:: YOUR TASK ::
The answer must consist of every line from the entries below that contains the word "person".

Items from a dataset
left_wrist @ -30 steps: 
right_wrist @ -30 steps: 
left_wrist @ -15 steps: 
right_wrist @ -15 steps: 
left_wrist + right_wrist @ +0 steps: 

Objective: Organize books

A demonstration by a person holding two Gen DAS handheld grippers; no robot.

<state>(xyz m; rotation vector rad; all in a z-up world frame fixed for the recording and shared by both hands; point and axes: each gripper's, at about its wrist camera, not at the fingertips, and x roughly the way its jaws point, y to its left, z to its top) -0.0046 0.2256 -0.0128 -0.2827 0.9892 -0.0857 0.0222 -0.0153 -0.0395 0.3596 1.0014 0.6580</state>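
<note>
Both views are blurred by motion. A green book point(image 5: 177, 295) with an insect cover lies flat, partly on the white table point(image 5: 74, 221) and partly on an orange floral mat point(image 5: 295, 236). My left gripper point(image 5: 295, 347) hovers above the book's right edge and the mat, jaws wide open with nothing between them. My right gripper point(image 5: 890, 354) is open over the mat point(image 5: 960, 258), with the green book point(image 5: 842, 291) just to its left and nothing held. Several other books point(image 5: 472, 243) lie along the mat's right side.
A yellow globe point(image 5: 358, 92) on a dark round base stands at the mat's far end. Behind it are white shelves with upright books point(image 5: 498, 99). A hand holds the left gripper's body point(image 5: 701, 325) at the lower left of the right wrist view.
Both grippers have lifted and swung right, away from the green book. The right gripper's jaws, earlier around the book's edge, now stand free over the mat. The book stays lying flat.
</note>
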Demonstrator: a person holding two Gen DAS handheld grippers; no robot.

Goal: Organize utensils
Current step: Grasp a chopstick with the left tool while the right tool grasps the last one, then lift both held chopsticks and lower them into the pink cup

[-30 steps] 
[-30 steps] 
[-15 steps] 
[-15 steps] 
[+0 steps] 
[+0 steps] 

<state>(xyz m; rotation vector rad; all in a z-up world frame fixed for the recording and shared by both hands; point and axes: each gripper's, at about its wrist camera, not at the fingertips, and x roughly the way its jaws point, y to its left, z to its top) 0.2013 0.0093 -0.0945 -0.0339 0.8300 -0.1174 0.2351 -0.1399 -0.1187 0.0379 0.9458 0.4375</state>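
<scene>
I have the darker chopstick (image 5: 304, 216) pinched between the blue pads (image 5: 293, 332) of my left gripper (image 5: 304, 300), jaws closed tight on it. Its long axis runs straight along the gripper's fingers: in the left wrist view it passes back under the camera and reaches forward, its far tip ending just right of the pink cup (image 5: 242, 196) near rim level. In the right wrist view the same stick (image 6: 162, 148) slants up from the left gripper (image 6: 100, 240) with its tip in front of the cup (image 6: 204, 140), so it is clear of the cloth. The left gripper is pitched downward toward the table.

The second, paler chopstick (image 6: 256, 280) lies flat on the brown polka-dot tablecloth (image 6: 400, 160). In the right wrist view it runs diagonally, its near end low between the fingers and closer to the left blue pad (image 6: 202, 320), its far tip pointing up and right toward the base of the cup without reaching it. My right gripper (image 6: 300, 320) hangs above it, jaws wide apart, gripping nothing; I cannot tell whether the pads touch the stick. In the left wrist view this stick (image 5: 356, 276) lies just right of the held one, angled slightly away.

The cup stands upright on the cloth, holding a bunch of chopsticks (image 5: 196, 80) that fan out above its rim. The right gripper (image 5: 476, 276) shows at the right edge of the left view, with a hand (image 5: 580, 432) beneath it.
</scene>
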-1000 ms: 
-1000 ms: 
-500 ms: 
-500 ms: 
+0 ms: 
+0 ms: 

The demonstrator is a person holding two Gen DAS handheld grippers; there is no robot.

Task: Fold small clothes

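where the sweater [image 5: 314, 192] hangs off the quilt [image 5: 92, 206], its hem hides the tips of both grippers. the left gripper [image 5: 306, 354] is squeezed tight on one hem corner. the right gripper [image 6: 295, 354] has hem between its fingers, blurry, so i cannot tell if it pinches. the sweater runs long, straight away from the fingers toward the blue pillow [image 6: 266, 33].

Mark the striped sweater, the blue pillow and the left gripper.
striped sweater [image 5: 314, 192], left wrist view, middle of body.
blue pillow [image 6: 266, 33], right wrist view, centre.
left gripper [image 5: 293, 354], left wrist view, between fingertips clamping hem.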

:: FINISHED TASK ::
A demonstration by a person holding two Gen DAS handheld grippers; no robot.
Demonstrator: a person holding two Gen DAS handheld grippers; no robot.
The demonstrator is a person holding two Gen DAS handheld grippers; there is no robot.

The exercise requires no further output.